TFI also includes all the computational cost for the operations needed to prepare the residual information for our approaches, such as the mean, the variance and so on.

The detailed procedures for calculating these differences can be found in a JVT document authored by Bjøntegaard[28, 29], which is recommended by the JVT Test Model Ad Hoc Group[30]. One of the outcomes is supposed to be RD-plots where PSNR and bitrate differences between two simulation conditions may be read. This mechanism is proposed for finding numerical averages between RD-curves as part of the presentation of results. This is a more compact and, in some senses, a4 more accurate way to present the data and it comes in addition to the RD-plots. The method for calculating the average difference between two such curves is as follows:

  • Fit a curve through four data points (e.g. bitrate/PSNR are obtained for QP = 28, 32, 36 and 40).

  • Based on this, find an expression for the integral of the curve.

  • The average difference is the difference between the integrals divided by the integration interval.

In order to show the transcoding results, the experiments were carried out on the test sequences with the four QPs, i.e. QP = 28, 32, 36 and 40, as specified in Bjøntegaard and Sullivan’s common test rule[29]. The YUV files that will be compared to obtain the PSNR results are the original YUV file at the input of the WZ decoder and the one that is obtained after decoding the H.264 video with an H.264 decoder.

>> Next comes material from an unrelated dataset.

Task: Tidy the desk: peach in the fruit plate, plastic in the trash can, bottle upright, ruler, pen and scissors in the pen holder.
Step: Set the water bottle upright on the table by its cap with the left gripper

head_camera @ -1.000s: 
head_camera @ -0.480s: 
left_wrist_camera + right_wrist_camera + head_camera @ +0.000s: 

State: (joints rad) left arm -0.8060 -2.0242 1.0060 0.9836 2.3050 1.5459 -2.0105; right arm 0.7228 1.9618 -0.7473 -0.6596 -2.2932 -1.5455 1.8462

  • Grid Image: Another metric that is used to analyze how the proposed approach works is the MB modes decision generated by the approach presented. The MB modes generated by the H.264 and the proposed algorithm are compared to measure the accuracy of the MB mode classification tree jointly with DMW. A Grid Image showing the MB modes overlaid on a corresponding frame is used to visually compare the MB mode classification.

Simulation results

Tables4 and5 show the results in terms of ΔTime, ΔPSNR and ΔBitrate. They also show the Average result for all the sequences for each GOP. In this way, an idea about the normal operation of a transcoder over all kinds of video contents can be extrapolated from this result. Compared with the cascade WZ to H.264 reference transcoder, and for the average of all the sequences, the proposed transcoder has a PSNR drop of at most 0.153 dB for a given bitrate, and a bitrate increase of at most 3.74% for a given quality. This negligible drop in RD performance is more than offset by the decrease in computational complexity, which is reduced by around 94% for the average of all the sequences. Time reduction is vital in real-time WZ to H.264 transcoders, since it determines the incoming stream delay in the end-user devices.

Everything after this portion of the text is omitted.